- Problem to work on -
Transcribe everything in the listing as written, and let no image into the copy.

- Dataset content -
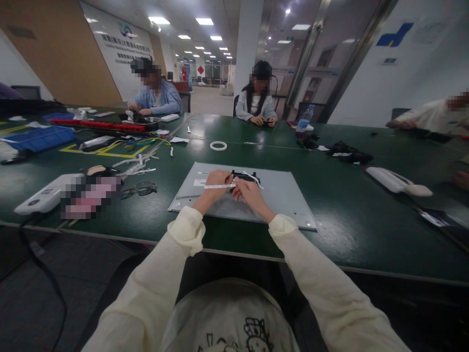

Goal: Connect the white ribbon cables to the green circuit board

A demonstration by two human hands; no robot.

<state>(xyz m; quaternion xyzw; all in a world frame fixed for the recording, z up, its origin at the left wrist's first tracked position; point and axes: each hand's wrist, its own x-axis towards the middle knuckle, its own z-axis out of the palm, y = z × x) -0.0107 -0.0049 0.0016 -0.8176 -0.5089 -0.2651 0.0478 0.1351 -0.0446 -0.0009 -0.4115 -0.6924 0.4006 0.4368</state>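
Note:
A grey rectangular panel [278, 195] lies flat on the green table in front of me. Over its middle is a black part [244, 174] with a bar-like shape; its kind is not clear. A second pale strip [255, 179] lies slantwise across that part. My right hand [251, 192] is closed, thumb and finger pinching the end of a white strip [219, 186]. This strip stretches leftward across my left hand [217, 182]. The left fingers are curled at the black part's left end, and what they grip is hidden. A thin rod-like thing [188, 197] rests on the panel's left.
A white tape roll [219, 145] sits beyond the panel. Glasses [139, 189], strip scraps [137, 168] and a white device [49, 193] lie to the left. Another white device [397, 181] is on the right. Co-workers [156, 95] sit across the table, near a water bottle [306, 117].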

- Response to this task -
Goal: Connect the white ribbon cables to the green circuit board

A demonstration by two human hands; no robot.

<state>(xyz m; quaternion xyzw; all in a world frame fixed for the recording, z up, its origin at the left wrist's first tracked position; point and axes: each hand's wrist, its own x-axis towards the middle knuckle, its own z-axis out of the palm, y = z × x) -0.0107 -0.0049 0.0016 -0.8176 -0.5089 -0.2651 0.0478 0.1351 -0.0446 -0.0009 -0.4115 -0.6924 0.4006 0.4368</state>
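Note:
A grey rectangular panel [278, 195] lies flat on the green table in front of me. Over its middle is a black part [244, 174] with a bar-like shape; its kind is not clear. A second pale strip [255, 179] lies slantwise across that part. My right hand [251, 192] is closed, thumb and finger pinching the end of a white strip [219, 186]. This strip stretches leftward across my left hand [217, 182]. The left fingers are curled at the black part's left end, and what they grip is hidden. A thin rod-like thing [188, 197] rests on the panel's left.
A white tape roll [219, 145] sits beyond the panel. Glasses [139, 189], strip scraps [137, 168] and a white device [49, 193] lie to the left. Another white device [397, 181] is on the right. Co-workers [156, 95] sit across the table, near a water bottle [306, 117].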

No more work remains in this exercise.